### Work instructions
Could you give the listing again exactly, without its pictures?

### Data shown
★ ★ ★ ★ ★ ★ ★

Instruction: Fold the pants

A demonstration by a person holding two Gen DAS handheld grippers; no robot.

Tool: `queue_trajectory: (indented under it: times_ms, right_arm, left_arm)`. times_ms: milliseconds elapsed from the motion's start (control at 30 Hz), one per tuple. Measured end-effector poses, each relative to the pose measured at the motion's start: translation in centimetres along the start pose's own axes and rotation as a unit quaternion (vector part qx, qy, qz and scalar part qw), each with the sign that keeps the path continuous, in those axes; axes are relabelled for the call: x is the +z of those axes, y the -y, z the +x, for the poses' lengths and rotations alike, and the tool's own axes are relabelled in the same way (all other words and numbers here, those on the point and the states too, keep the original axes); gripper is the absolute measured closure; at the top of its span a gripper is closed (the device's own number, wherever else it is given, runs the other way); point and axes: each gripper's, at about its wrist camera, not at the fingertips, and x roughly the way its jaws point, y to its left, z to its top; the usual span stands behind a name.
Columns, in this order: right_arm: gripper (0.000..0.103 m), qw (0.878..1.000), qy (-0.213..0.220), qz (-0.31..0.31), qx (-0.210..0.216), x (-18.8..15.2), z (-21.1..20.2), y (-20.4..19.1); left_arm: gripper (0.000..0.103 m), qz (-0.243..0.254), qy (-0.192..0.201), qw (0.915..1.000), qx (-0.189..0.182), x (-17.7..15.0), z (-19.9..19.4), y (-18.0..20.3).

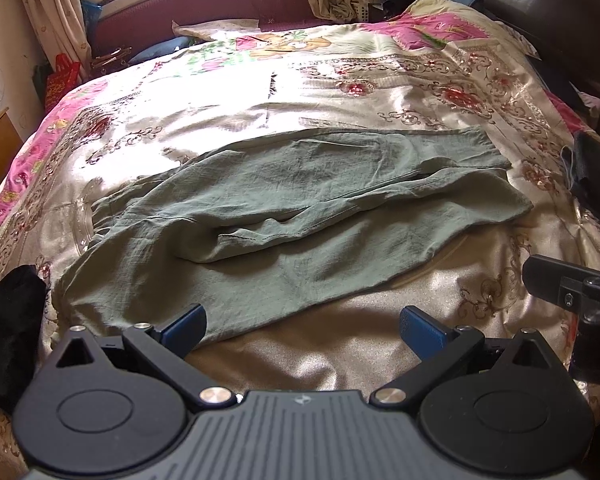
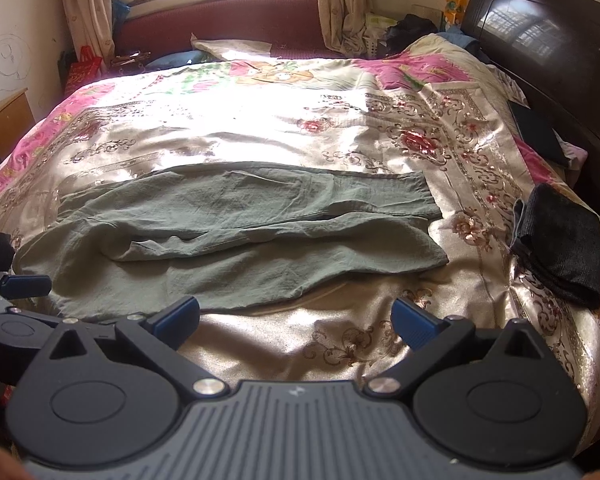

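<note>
Green-grey pants (image 1: 284, 216) lie spread across the flowered bedspread (image 1: 340, 92), waist to the left, both leg ends to the right, one leg partly over the other. My left gripper (image 1: 302, 326) hovers open at the pants' near edge, its left finger over the hem, nothing held. In the right wrist view the same pants (image 2: 236, 232) lie ahead and to the left. My right gripper (image 2: 296, 320) is open above bare bedspread (image 2: 340, 344), just short of the near leg. The left gripper (image 2: 24, 284) shows at that view's left edge, and the right gripper (image 1: 560, 288) at the left view's right edge.
A folded black garment (image 2: 560, 240) lies on the bed to the right of the pants. Another dark cloth (image 1: 8, 320) sits at the near left. A dark headboard (image 2: 540, 40) stands at the right, a maroon bench (image 2: 220, 20) and window behind, a wooden stand (image 2: 4, 124) at left.
</note>
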Motion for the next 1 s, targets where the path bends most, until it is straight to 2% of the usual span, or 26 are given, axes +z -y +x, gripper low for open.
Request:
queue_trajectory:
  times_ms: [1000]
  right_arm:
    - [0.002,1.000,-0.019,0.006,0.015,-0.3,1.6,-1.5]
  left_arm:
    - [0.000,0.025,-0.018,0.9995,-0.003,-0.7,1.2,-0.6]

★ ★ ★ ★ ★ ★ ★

### Result
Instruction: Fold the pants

A demonstration by a person holding two Gen DAS handheld grippers; no robot.

Tool: `queue_trajectory: (indented under it: times_ms, right_arm, left_arm)`. times_ms: milliseconds elapsed from the motion's start (control at 30 Hz), one per tuple. Measured end-effector poses, each relative to the pose measured at the motion's start: translation in centimetres along the start pose's own axes and rotation as a unit quaternion (vector part qx, qy, qz and scalar part qw), each with the sign that keeps the path continuous, in those axes; axes are relabelled for the call: x is the +z of those axes, y the -y, z the +x, for the poses' lengths and rotations alike, and the tool's own axes are relabelled in the same way (all other words and numbers here, those on the point and the states too, keep the original axes); gripper is the absolute measured closure; at the top of its span a gripper is closed (the device's own number, wherever else it is given, runs the other way); point and axes: each gripper's, at about its wrist camera, not at the fingertips, and x roughly the way its jaws point, y to its left, z to its top; the usual span stands behind a name.
Columns, in this order: right_arm: gripper (0.000..0.103 m), qw (0.878..1.000), qy (-0.213..0.220), qz (-0.31..0.31), qx (-0.210..0.216), x (-18.8..15.2), z (-21.1..20.2), y (-20.4..19.1); left_arm: gripper (0.000..0.103 m), qz (-0.243..0.254), qy (-0.192..0.201), qw (0.915..1.000), qx (-0.189..0.182), x (-17.7..15.0), z (-19.9..19.4), y (-18.0..20.3).


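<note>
Green-grey pants (image 1: 284, 216) lie spread across the flowered bedspread (image 1: 340, 92), waist to the left, both leg ends to the right, one leg partly over the other. My left gripper (image 1: 302, 326) hovers open at the pants' near edge, its left finger over the hem, nothing held. In the right wrist view the same pants (image 2: 236, 232) lie ahead and to the left. My right gripper (image 2: 296, 320) is open above bare bedspread (image 2: 340, 344), just short of the near leg. The left gripper (image 2: 24, 284) shows at that view's left edge, and the right gripper (image 1: 560, 288) at the left view's right edge.
A folded black garment (image 2: 560, 240) lies on the bed to the right of the pants. Another dark cloth (image 1: 8, 320) sits at the near left. A dark headboard (image 2: 540, 40) stands at the right, a maroon bench (image 2: 220, 20) and window behind, a wooden stand (image 2: 4, 124) at left.
</note>
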Motion for the next 1 s, targets where the path bends most, until it is straight to 2% of the usual span, or 26 are given, axes +z -y +x, gripper low for open.
Request:
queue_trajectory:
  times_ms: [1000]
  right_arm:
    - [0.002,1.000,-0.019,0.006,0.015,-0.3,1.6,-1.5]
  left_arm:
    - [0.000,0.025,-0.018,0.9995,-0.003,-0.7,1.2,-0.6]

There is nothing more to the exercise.